Alexandria "Sandra" Irene Kelly Wells

Posted: Thursday, July 13, 2000

Ninilchik elder Alexandria "Sandra" Irene Kelly Wells died in Aberdeen, Wash., on Sunday, July 9, 2000. She was 95.

Mrs. Wells was the oldest surviving elder in Ninilchik.

She was born Sept. 7, 1904, in Ninilchik. She was the daughter of James Robert Kelly, pioneer and cook for Libby McNeil Cannery, and Irene Kvasnikoff, a descendent of Ninilchik's original settlers.

"Sandra will be remembered for her sense of humor and intense devotion to family, hard work and the Russian Orthodox Church. Sandra's generosity helped many children and family members with food, shelter and clothing," the family said.

"She had early memories of living in a log home with seal skin windows, sled dogs and sailboats for transportation, wearing moose hide shoes and a subsistence way of life. She often told stories of her childhood, and in her mind she was the young girl who hid in the rafters of the barn from an angry bull, picked blueberries, helped her mother cut hay with a scythe, plucked spruce hens, ate salted salmon heads, stole the elders' chickaleen (stinky fish heads) and chased moose from the doorstep."

She married Alfred Cooper Sr. of Ninilchik on Oct. 28, 1922. The couple had three children: Robert James, Eleanor Mae and Alfred Jr., all of whom preceded her in death. She moved to Anchorage and later to Seattle during World War II.

She married Homer Wells in 1949, and the couple moved to Ninilchik and later to Seward, where she worked at the Seward Sanatorium during the tuberculosis epidemic. While the couple eventually moved to Seattle, they returned each summer for several decades.

Mrs. Wells and the other original Ninilchik people residing in Seattle remained in close contact with one another, often calling each other daily, occasionally meeting together to share a meal of fish or smoked salmon and speaking the Russian language from their childhood.

Mrs. Wells worked at the University of Washington food service department for many years and served as head cook for the football team. Many Washington Husky football players of the 1960s and 70s called her "grandma."

She worked in the cannery in Ninilchik on many of her summer vacations and after retiring from the university she worked in the salmon canneries in Washington.

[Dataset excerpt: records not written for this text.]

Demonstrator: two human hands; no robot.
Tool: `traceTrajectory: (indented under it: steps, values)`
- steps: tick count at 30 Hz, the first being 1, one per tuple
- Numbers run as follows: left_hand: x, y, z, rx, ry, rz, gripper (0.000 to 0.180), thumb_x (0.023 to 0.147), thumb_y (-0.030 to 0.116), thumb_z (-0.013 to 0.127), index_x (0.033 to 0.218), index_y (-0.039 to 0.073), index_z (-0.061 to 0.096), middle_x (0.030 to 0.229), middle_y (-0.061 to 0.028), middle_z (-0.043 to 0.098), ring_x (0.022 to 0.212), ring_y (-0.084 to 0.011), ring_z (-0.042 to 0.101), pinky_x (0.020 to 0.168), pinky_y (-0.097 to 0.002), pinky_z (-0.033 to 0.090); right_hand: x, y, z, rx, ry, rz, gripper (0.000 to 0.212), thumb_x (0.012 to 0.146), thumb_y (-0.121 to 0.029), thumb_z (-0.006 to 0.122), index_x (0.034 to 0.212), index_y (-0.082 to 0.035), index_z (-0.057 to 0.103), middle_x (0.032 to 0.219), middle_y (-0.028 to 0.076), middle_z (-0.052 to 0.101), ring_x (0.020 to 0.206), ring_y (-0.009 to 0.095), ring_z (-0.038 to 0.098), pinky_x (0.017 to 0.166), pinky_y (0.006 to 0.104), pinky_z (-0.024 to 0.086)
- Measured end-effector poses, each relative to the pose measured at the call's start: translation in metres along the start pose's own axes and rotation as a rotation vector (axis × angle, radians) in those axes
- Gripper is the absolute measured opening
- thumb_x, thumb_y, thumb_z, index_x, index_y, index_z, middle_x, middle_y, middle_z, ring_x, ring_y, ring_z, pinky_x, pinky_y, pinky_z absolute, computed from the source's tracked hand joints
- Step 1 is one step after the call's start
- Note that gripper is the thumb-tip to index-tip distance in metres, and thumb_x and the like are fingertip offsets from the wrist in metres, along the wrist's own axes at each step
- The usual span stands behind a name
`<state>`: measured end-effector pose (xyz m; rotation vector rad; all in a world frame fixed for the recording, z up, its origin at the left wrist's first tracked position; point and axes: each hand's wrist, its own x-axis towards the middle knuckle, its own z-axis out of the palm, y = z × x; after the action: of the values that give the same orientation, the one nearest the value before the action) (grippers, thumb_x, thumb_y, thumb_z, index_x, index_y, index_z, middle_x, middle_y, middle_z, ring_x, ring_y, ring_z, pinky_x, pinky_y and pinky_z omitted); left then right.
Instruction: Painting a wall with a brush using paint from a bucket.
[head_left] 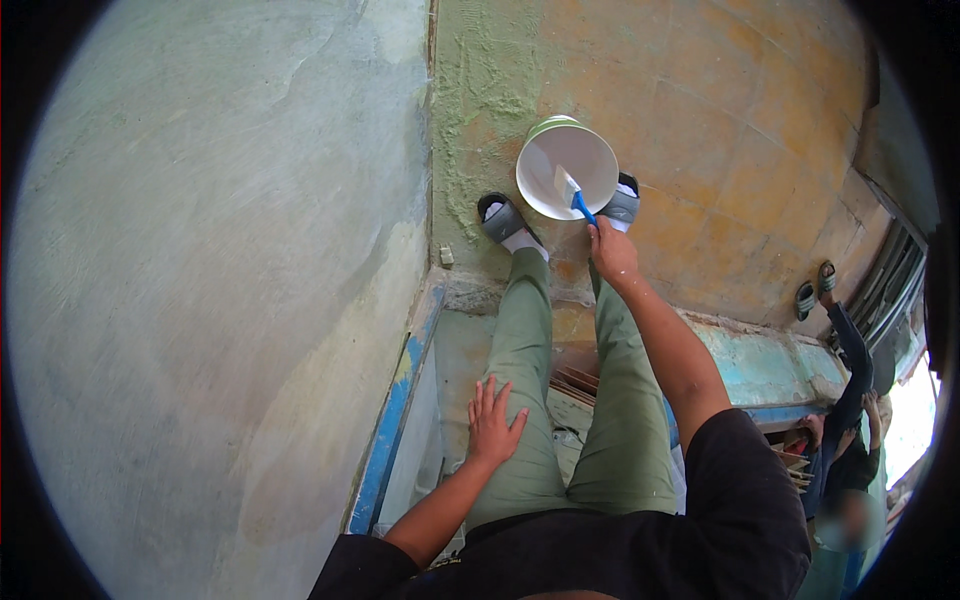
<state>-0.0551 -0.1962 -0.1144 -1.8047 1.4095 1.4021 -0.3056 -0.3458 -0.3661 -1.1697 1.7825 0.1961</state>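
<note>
My right hand (pixel 613 250) is closed around the blue handle of a paintbrush (pixel 568 187). Its pale bristles reach into the mouth of a white bucket (pixel 540 160) standing on the floor between my feet. How much the bucket holds is hard to make out; its inside looks white. My left hand (pixel 492 428) lies flat on my left thigh, fingers spread, with nothing in it. Both legs, in green trousers (pixel 525 330), stretch forward to grey slide sandals (pixel 502 218) on either side of the bucket.
A large grey-white plastered wall (pixel 230 250) rises along my left. The orange-brown tiled floor (pixel 730 130) carries a rough greenish strip (pixel 480 80) beside that wall. Below me runs a ledge (pixel 780 360) with turquoise paint. Another person (pixel 855 370) sits far right, near stacked long pieces (pixel 895 280).
</note>
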Motion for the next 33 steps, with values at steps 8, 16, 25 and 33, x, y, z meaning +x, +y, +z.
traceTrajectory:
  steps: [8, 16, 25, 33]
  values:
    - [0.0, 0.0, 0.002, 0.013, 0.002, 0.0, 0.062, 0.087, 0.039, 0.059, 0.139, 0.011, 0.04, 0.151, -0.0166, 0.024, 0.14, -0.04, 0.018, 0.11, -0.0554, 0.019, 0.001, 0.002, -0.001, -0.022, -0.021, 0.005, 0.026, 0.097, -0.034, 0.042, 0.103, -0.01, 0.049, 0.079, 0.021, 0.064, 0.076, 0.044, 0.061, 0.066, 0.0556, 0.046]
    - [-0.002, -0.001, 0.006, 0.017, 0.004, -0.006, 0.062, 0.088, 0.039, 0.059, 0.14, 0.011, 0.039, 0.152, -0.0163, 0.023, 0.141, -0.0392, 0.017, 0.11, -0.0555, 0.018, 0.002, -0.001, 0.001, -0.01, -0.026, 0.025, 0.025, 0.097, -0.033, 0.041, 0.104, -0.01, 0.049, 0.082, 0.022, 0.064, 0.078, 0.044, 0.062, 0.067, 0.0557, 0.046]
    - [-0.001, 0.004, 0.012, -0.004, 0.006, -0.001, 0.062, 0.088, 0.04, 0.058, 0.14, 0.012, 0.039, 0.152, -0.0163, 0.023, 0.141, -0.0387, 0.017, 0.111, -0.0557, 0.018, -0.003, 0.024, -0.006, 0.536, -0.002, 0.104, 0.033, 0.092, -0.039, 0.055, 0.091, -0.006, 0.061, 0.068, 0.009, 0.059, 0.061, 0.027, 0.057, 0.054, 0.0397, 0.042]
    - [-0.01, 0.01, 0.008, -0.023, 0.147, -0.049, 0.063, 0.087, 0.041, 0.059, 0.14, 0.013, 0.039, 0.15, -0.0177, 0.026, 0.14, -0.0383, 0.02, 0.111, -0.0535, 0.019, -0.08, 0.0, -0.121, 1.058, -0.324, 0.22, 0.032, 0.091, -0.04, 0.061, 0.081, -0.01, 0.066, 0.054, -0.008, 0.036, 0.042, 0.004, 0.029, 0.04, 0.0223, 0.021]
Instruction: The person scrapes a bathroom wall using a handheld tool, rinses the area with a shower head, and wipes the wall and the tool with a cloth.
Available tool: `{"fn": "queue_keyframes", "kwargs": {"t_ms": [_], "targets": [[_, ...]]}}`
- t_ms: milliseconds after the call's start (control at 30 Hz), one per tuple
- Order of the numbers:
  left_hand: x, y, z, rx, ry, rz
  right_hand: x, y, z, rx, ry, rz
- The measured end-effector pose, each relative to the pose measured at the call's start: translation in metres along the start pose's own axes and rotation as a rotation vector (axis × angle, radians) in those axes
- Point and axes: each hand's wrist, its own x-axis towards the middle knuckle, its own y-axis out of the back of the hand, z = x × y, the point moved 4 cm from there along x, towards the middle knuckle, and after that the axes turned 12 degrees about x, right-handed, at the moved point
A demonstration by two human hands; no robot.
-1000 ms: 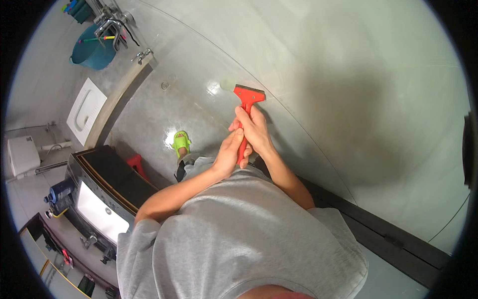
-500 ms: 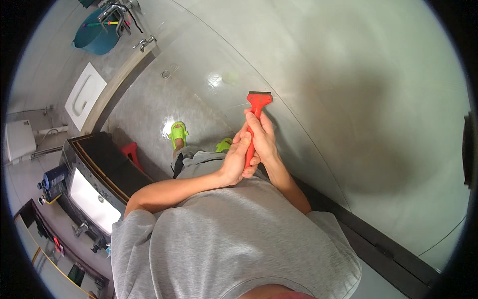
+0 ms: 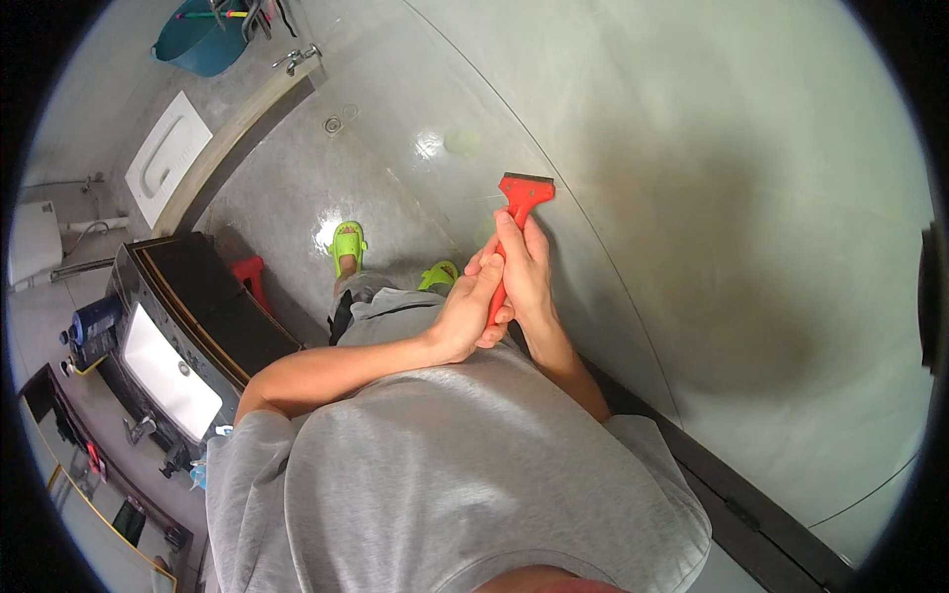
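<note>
A red scraper (image 3: 526,192) with a wide flat head and a dark edge strip points away from me, close to the pale tiled wall (image 3: 732,128). Both hands clasp its handle in front of my body. My right hand (image 3: 525,267) wraps it higher up, just below the head. Lower down, my left hand (image 3: 467,310) closes round the handle's end, overlapping the right. Fingers cover most of the handle. Whether the blade edge touches the wall, I cannot tell.
On the left stand a dark vanity with a white basin (image 3: 170,371) and a red stool (image 3: 251,280). Beyond lie a floor drain (image 3: 333,125), a raised ledge (image 3: 237,148), a squat toilet (image 3: 166,163) and a blue tub (image 3: 203,44). My green slippers (image 3: 348,245) stand on the wet-looking floor.
The scraper's head has tilted slightly to the right. Both hands keep the same grip on its handle. The whole view has shifted a little.
</note>
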Motion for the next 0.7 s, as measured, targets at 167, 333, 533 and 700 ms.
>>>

Later she worked at a yarn factory, only retiring in her mid 80s to care for her husband.

She and Homer moved to Aberdeen, where he died. She served as a volunteer at the veterans' hospital for one year while her husband was in the hospital. Later she moved to Hoquiam.

Mrs. Wells donated five acres from the original Kelly Homestead for the site of the present Catholic Church in Ninilchik. She was a member of the Orthodox Church in Eastlake, Wash., and the Eagles Auxiliary 172 in Ballard, a suburb of Seattle. She belonged to Cook Inlet Region Inc. and the Ninilchik Native Association.

She is survived by her brother, Victor Kelly of Homer; sister, Mary Crosley of Eugene, Ore.; grandchildren Bobbie Oskolkoff, Rodger Painter, Michael Painter, Kathleen Graves, Robert Cooper Jr., John Cooper, Angie Cooper, Tish Cooper, Alfred Cooper III, Audrey Daughtery and Sandra Chapman; and numerous great-grandchildren and great-great-grandchildren as well as many nieces and nephews.

Orthodox funeral services will be held at 11 a.m. today in Washington, and a memorial service will be scheduled in Ninilchik.

Memorial donations may be made to the Transfiguration of Our Lord Restoration Fund in Ninilchik.

Arrangements were by Coleman Mortuary Funeral Home in Aberdeen.